Adopting a Newborn in the US?
Adopting a newborn can come with some difficulties that don’t exist when it comes to adopting older children. For example, the cost of adopting a newborn can be significantly higher when compared to the reduced costs found in many sates that offer reduced fees for adopting children from foster care. In addition, the waiting time for adopting a newborn can be as long as two years due to the demand for infants. Nonetheless, adopting a child is a noble pursuit and there are several adoption options available to perspective parents.

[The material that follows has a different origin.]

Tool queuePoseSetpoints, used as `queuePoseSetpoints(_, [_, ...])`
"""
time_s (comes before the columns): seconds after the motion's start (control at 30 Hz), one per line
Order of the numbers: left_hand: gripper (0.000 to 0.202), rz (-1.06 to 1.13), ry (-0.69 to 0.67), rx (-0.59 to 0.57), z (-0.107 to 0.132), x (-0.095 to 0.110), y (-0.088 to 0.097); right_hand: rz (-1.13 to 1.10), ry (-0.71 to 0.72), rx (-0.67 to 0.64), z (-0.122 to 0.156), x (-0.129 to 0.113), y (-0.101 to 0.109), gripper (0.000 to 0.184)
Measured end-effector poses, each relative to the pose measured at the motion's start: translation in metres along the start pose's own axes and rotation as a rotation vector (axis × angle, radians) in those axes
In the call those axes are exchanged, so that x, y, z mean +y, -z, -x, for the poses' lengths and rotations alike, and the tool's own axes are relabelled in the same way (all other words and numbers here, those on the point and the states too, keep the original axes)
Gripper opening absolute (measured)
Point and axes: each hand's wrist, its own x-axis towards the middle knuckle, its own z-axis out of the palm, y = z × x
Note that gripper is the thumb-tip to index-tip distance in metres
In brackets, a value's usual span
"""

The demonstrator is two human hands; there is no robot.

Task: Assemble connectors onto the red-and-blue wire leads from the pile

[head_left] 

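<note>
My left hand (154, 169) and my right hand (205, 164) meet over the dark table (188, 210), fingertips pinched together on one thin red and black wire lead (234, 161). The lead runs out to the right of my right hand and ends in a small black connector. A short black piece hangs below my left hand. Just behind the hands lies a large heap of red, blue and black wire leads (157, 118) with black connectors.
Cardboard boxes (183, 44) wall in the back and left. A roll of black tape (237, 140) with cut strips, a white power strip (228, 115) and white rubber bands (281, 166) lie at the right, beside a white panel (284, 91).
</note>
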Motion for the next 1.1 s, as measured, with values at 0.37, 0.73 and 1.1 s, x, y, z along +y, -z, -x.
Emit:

Adopting a child through a licensed private adoption agency is one option open to prospective parents. When adopting from an agency, the birth parents give up all parental rights to the agency. The agency then works to try to match infants with prospective parents. Agencies such as these are perhaps the safest option because they need to conform to licensing and operating standards. It is, however, a more clinical process. The parents may have no choice in which child they will be adopting and they are unlikely to ever meet the birth parents.
Some private agencies are faith based and may give preference based on religious affiliation; other agencies may give preference to parents based on marital status. The cost of adopting through a private agency can be as much as $40,000.00 and the wait can be as long as two years.
Independent adoptions are allowed in most states, and in these cases the birth parents and prospective adoptive parents locate each other either independently or through a third party. The sets of parents will employ attorneys or other parties to facilitate the adoption as defined by state law. Some of these lawyers belong to the American Academy of Adoption Attorneys. This is a professional organization with high ethical standards. Parents adopting through an independent adoption should learn as much as possible about adoption prior to beginning the process. Adopting a child from across state lines may require adherence to both state’s adoption laws.
Independent adoptions can be negotiated to pay for all or part of the birth mother’s living expenses and medical fees during pregnancy and for several weeks postpartum. Each adoption contract is drawn up by the parties involved and should always be overseen by a lawyer to make the contract binding.
The birth mother and the adoptive parents often have a very close relationship and the birth mother can stay in the child’s life if agreed upon by both parties.